Excerpt from the introduction by Franco Miracco

Water has no memory; water does not know whether the city it bathes is called Venice or Rome. Memory, on the contrary, enriches the mud, grows in the filthy shallows, becomes trapped in the sediment, disperses but does not disappear in the silt of marshes and lagoons. Memory emerges from the shallows or encumbers us once again with submerged ruins, from the jumble of stones, debris, shells, and other debris over which the tide rises, for memory begins again underwater, and we discover the origin where history broke, where things sank. (…)

The unknown Sirens of the lagoons are ferocious deities who hate established paths, obvious traces, names, centuries, empires, cities. The trophy of their hunting prowess is deposited in skulls, in the bones of deer, in the barbarity of things dragged underwater. It is there that the belly of the lagoon grows, and in this belly there is a mixture in which, until now, it seems impossible to discover the “monument,” to find the seductive masterpiece. To grasp the beauty of a magnificence in marble or bronze. It’s as if everything had been ravaged by the Sirens of the lagoons, invisible guardians of this womb into which they themselves continually throw carcasses and wrecks of all kinds, things shattered by their jaws. (…)

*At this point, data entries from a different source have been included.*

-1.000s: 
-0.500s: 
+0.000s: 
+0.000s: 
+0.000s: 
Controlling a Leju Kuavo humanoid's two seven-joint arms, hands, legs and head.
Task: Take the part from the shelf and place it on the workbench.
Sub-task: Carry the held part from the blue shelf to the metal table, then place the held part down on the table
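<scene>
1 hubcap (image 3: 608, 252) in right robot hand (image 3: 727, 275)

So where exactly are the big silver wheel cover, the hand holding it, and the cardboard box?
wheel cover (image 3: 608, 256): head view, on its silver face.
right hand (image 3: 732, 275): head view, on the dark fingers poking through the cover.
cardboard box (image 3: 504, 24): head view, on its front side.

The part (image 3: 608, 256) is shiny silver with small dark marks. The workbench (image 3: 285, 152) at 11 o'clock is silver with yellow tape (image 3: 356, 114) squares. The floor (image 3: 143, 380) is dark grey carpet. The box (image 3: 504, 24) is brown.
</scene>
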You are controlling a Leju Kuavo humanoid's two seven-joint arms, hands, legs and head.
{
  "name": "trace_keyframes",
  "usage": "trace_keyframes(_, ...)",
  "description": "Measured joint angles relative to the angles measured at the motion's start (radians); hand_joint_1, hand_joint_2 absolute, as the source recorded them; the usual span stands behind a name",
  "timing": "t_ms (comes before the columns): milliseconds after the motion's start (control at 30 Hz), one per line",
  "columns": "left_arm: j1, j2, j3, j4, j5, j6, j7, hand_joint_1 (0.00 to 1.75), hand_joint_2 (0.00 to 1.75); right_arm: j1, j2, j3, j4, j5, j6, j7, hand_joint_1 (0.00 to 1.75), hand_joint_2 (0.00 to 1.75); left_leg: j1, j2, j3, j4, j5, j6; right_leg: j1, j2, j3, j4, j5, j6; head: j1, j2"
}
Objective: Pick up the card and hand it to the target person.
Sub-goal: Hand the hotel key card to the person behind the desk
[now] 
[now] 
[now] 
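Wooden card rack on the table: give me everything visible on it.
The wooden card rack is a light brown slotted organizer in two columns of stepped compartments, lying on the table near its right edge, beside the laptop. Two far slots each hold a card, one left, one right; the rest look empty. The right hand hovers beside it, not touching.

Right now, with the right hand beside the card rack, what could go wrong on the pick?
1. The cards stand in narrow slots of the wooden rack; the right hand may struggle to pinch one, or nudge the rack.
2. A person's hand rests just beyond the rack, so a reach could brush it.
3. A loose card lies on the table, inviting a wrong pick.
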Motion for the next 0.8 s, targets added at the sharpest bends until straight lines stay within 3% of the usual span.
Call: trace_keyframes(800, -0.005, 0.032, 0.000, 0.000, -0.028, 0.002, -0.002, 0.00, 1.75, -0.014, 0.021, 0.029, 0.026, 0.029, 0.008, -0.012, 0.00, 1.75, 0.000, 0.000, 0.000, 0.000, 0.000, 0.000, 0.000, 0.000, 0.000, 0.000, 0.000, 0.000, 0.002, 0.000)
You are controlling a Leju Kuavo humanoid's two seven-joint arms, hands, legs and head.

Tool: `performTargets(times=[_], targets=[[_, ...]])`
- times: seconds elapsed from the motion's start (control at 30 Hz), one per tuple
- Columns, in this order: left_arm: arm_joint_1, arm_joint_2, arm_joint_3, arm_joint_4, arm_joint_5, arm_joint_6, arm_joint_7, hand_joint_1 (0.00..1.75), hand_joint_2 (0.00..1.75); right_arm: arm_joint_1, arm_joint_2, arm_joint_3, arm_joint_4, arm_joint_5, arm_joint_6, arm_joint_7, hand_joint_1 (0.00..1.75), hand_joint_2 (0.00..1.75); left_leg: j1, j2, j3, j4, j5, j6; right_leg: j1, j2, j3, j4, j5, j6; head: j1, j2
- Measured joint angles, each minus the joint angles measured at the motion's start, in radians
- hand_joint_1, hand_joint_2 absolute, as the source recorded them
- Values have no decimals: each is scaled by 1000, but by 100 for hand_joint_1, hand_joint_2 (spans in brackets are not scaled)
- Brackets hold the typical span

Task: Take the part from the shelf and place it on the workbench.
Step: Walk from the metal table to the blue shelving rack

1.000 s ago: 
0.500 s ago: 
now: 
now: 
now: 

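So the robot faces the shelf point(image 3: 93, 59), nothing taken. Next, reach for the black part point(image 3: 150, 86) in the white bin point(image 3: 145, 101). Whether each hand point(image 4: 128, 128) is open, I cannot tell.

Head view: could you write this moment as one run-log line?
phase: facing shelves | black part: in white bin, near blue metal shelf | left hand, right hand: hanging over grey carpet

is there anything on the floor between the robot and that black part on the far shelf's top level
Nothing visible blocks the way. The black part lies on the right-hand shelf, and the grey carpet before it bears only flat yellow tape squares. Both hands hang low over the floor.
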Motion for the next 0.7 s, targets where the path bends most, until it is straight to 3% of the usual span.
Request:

After studying sociology, Graziano Arici turned to photography, specializing in theater, portraiture, and culture. He was for a long time the official photographer of La Fenice, the Palazzo Grassi, the world of art and culture in Venice and elsewhere, from Berlin to the Cathar heresy, the Venetian ghetto, and the former Yugoslavia. For several decades, he systematically documented archaeological research in the lagoon and the city of Venice, also highlighting the damage caused by overexploitation of tourism. He also photographed the excavations that unearthed the only galley found at the site of San Marco in Boccalama.

 

Festival OFF n°92
July 7th – October 5th  2025
De natura rerum, reference bookstore on Antiquity
Res libraria, pulchrae picturae, cervisiae proximae, quid amplius ?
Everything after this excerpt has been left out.